_The problem_
The answer should be an exact repeat of the stretch of material below from the line containing "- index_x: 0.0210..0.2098" through the line containing "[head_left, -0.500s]".

##########

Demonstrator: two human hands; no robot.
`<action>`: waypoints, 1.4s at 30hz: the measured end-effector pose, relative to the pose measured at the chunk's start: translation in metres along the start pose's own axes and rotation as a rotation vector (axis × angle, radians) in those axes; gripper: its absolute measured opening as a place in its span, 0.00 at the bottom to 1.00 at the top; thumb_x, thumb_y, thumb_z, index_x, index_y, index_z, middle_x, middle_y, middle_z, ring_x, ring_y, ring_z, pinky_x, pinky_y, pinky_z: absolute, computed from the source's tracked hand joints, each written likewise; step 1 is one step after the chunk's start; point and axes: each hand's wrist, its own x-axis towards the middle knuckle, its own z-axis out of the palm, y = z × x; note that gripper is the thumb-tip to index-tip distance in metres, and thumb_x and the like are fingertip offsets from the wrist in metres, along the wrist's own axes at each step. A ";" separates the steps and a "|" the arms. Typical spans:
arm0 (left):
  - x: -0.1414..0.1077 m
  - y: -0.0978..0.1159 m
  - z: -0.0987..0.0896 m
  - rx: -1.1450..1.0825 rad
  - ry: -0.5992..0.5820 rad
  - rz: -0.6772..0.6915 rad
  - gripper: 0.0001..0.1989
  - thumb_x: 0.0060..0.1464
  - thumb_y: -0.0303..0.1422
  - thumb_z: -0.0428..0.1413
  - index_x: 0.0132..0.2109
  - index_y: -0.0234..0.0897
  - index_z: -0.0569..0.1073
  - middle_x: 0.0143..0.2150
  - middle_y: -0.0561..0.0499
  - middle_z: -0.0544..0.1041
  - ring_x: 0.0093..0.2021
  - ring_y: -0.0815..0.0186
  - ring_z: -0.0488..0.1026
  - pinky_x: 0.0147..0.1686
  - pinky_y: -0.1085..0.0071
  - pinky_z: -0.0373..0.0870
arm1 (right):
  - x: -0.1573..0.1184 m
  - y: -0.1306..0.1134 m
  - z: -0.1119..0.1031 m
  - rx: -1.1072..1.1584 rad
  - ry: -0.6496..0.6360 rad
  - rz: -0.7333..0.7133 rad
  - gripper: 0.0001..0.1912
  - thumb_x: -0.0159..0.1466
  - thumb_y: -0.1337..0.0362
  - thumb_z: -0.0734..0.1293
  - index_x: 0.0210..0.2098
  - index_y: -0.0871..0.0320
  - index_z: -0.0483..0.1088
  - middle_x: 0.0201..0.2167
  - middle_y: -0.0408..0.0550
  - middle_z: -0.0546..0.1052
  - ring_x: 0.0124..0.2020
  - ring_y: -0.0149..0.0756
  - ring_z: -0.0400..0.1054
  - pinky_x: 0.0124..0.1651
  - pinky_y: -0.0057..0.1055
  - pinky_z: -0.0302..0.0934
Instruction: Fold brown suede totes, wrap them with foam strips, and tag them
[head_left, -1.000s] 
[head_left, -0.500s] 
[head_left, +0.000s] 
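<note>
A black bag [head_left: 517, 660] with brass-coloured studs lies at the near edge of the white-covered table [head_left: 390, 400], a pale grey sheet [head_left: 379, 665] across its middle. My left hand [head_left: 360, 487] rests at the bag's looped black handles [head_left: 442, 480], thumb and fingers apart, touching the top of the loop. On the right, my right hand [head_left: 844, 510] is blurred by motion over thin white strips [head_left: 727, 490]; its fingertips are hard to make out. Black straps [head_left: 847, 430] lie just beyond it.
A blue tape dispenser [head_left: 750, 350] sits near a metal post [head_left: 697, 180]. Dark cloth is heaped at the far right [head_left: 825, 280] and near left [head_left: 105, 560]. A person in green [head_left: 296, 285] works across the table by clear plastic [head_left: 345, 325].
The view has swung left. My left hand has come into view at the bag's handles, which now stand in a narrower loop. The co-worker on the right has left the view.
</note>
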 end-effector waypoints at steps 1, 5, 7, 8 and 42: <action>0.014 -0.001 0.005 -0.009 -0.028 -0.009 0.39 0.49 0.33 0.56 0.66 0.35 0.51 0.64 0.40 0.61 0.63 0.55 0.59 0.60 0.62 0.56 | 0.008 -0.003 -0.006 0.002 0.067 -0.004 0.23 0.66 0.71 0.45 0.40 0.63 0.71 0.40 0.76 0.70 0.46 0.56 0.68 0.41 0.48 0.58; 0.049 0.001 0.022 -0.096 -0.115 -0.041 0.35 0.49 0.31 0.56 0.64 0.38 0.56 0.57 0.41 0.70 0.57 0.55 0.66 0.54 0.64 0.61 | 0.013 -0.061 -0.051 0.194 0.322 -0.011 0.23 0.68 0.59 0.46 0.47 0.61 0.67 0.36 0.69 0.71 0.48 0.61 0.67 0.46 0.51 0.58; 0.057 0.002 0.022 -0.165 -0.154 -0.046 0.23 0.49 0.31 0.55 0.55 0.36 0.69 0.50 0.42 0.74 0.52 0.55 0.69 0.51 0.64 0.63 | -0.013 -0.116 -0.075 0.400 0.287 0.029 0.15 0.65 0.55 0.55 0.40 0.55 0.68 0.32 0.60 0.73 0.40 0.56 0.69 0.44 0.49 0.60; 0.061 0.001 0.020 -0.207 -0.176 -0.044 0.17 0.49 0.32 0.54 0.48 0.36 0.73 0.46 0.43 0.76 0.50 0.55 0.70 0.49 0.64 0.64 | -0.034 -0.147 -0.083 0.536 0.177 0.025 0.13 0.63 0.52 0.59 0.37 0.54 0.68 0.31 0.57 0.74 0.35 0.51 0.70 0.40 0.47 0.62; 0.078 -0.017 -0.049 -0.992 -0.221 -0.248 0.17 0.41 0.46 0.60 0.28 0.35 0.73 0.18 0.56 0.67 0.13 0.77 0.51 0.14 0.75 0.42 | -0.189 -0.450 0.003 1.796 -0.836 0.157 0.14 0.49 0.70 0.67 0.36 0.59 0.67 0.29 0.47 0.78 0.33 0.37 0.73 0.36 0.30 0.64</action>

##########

_Task output_
  - index_x: 0.0210..0.2098
  - index_y: -0.0871..0.0320
  - index_z: -0.0483..0.1088
  - middle_x: 0.0201..0.2167
  - middle_y: -0.0408..0.0550
  - middle_z: -0.0546..0.1052
  - ring_x: 0.0124..0.2020
  - ring_y: -0.0149..0.0756
  - ring_z: -0.0400..0.1054
  - pinky_x: 0.0124..0.1651
  - pinky_y: -0.0057..0.1055
  - pinky_z: -0.0302..0.0934
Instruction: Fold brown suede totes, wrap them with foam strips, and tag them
[head_left, -1.000s] 
[head_left, -0.500s] 

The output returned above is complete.